All lines from the one containing "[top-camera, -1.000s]" through the final line of the listing below, and no others, must be returned exactly; no pictures belong in the copy.
::: Collected data
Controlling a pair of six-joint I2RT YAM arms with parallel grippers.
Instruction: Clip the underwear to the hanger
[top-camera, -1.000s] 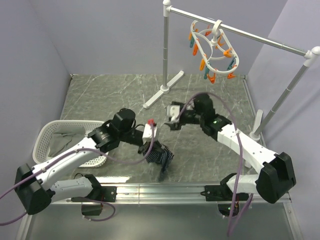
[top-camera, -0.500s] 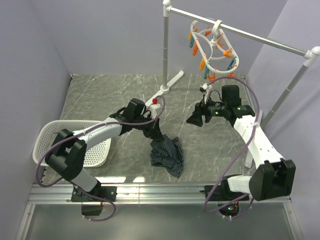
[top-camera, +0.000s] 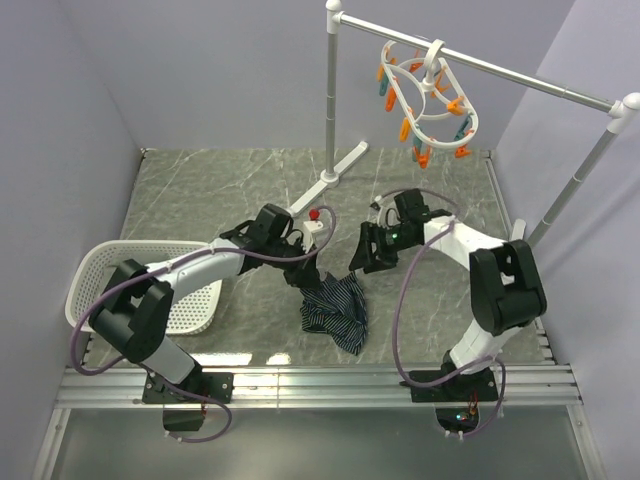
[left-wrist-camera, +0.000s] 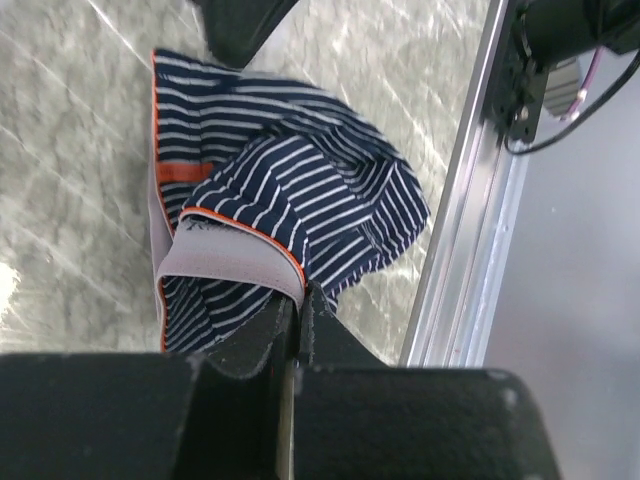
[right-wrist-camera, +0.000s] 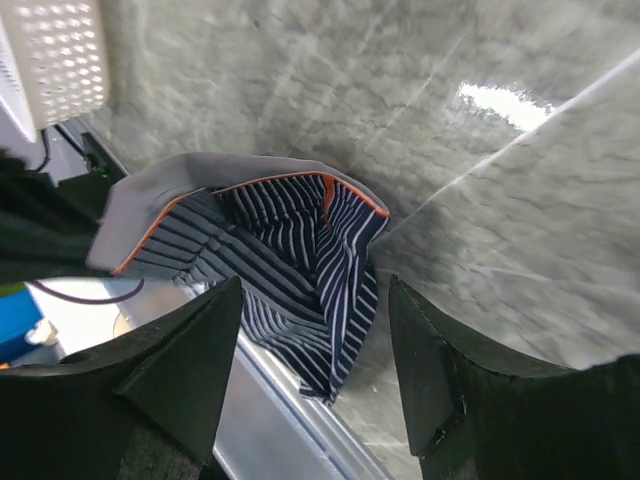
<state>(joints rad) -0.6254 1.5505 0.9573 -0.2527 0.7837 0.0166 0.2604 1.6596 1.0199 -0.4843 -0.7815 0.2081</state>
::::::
_Solution_.
[top-camera, -1.000s] 
[top-camera, -0.500s] 
[top-camera, +0.000s] 
[left-wrist-camera, +0.000s] 
[right-wrist-camera, +0.000s] 
<state>(joints rad) -0.6254 1.5505 0.9573 -0.2527 0.7837 0.0166 0.2604 1.6596 1.0199 -0.4843 -0.7815 0.2081</state>

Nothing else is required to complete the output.